- Amazingly clean 3D performance
- Outstanding 2D performance
- Excellent and surprisingly small design
- Minor rainbowing with very contrasty content
- It runs a touch noisily
- We haven’t got 13 grand to spare! Boo.
- Review Price: £12995.00
- Single-chip DLP projector
- Active 3D playback
- 120Hz 3D playback
- ALPHAPATH engine
- 1600 ANSI Lumens brightness
It’s fair to say that a bit of AV gear costing 30 grand wouldn’t normally win one of our product of the year awards. But this year our judging panel in conjunction, remarkably, with a public vote all decided that the £30k Sim2 Lumis 3D-S projector was just so cutting edge, beautiful, and just plain brilliant that not to make it projector of the year would have been borderline criminal.
The main reason the 3D-S is so special is its 3D performance. For during our tests it delivered what remains to this day the only truly flawless demonstration of what full HD 3D in the home is capable of, complete with bright, punchy images, outstanding colour saturations, effortless 3D depth, perfectly judged contrast, a stunning exhibition of full HD active 3D fine detailing, and best of all, no crosstalk ghosting noise whatsoever.
So we’re understandably pretty pumped today to be getting our hands on another Sim2 3D projector. Especially as this model, the Nero 3D-1, costs vastly less than its all-conquering sibling. In fact, at £12,995 it’s not much more than a third the price of the Lumis 3D-S. That said, clearly even £12,995 is a heck of a chunk of cash for most folk. Especially as the external 3D transmitter and 3D glasses are optional extras (£750 gets you the emitter with four pairs of glasses, for instance).
But we’d venture to suggest that you could perhaps add £13k-£14k to your mortgage without necessarily feeling the pain too much…
The first question that needs to be addressed in assessing the Nero 3D-1, of course, is exactly why it’s so much cheaper than the Lumis 3D-S. And the most important part of the answer is that it employs a single-chip DLP optical system rather than the Lumis 3D-S’s three-chip engine. This means the Nero has to use a spinning colour wheel system to produce its colours, a fact which has the potential to negatively impact motion reproduction and noise levels while also possibly generating the ‘rainbow effect’, where you see coloured stripes over bright objects; in your peripheral vision; or when you flit your eyes over the picture.
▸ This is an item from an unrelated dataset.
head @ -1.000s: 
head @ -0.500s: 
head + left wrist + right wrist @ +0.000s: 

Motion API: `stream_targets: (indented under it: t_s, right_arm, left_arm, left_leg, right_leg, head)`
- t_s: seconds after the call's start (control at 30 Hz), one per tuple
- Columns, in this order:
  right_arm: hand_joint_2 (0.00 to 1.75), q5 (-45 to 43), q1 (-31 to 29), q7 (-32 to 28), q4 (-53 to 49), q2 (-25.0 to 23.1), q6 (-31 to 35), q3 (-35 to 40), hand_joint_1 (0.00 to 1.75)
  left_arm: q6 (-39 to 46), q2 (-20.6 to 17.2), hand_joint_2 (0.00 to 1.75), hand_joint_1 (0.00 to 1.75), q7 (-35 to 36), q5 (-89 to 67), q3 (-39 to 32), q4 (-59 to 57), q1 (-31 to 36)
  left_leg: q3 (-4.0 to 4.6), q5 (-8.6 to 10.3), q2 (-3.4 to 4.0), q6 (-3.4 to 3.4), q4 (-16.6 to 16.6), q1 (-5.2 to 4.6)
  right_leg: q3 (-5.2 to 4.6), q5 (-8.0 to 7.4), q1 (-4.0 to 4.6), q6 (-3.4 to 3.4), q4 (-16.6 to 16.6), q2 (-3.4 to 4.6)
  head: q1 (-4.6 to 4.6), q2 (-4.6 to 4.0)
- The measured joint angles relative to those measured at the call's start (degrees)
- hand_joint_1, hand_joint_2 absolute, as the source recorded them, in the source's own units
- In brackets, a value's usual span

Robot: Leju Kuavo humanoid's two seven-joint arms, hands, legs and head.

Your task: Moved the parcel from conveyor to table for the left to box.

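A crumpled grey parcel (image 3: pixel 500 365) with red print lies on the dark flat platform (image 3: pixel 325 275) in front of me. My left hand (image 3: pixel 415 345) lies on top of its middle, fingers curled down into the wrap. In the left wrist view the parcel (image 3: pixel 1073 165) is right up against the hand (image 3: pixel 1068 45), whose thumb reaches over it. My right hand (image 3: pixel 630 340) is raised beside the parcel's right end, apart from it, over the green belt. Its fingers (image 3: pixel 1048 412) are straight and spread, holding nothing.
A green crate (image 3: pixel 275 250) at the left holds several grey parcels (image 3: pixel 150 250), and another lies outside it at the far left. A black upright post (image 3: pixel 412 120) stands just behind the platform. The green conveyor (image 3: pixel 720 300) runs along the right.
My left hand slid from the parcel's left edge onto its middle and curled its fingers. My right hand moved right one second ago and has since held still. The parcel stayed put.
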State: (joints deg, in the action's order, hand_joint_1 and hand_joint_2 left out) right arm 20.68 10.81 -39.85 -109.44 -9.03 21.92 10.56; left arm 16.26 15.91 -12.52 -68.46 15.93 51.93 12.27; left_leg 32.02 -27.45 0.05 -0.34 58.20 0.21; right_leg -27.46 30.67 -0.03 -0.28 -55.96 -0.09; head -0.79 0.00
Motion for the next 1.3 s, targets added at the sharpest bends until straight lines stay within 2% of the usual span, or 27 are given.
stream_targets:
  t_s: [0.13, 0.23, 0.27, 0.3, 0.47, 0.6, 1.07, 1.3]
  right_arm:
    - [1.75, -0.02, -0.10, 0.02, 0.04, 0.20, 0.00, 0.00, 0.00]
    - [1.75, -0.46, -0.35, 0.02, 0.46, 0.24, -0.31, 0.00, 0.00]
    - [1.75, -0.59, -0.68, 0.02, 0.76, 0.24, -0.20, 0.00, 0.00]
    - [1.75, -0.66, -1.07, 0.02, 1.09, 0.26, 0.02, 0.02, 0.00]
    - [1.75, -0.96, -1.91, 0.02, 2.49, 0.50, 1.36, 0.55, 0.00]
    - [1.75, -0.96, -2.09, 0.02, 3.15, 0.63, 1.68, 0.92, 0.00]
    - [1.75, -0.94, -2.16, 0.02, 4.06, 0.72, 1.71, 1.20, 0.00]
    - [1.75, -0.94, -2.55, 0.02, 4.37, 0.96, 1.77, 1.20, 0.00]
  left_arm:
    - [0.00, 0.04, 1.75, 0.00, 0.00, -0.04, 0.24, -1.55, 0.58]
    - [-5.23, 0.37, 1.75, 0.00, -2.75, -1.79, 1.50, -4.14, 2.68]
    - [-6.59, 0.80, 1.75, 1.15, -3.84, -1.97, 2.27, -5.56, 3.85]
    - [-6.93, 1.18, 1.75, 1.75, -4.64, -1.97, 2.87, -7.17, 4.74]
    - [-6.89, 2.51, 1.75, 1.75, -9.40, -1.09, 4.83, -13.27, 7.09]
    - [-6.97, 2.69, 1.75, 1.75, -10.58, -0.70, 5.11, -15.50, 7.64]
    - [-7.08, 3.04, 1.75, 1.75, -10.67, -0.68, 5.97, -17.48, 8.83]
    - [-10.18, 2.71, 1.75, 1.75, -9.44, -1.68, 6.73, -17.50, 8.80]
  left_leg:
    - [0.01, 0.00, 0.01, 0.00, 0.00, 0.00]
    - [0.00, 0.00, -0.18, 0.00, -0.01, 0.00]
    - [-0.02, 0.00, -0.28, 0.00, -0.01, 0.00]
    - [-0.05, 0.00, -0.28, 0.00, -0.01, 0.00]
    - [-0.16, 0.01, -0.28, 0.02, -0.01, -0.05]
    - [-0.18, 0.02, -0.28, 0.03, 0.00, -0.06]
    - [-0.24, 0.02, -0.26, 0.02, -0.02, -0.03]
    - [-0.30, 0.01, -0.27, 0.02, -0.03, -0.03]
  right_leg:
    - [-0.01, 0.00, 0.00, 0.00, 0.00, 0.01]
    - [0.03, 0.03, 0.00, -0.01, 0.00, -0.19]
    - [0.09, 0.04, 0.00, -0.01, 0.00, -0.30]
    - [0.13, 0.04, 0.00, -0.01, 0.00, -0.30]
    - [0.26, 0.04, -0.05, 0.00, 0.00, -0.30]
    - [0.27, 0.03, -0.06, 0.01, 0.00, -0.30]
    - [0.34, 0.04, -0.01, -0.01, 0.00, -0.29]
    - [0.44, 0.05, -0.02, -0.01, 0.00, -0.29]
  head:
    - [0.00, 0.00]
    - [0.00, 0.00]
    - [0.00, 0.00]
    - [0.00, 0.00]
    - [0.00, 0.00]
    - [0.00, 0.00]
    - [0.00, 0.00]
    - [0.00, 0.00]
To be absolutely clear about this, we’re not saying that all single chip projectors necessarily look like a POS compared with three-chip ones! In fact, the vast majority of DLP projectors we’ve seen are single-chip, and some are excellent. But if you’re looking for ‘big’ reasons for the Nero 3D-1’s relative cheapness, then there they are.
The Nero 3D-1 also uses a slightly less powerful lamp than the 3D-S, resulting in a quoted brightness of 1600 ANSI Lumens versus the 3000 ANSI Lumens of the 3D-S. This has the potential to make a significant difference to 3D viewing given the inevitable dimming effect of active shutter glasses.
One final key internal difference is the absence in the Nero 3D-1 of the key triple-flash technology sported by the 3D-S, which did such an amazing job of removing flicker and crosstalk from that model’s 3D images. Triple Flash isn’t possible on a single-chip DLP model.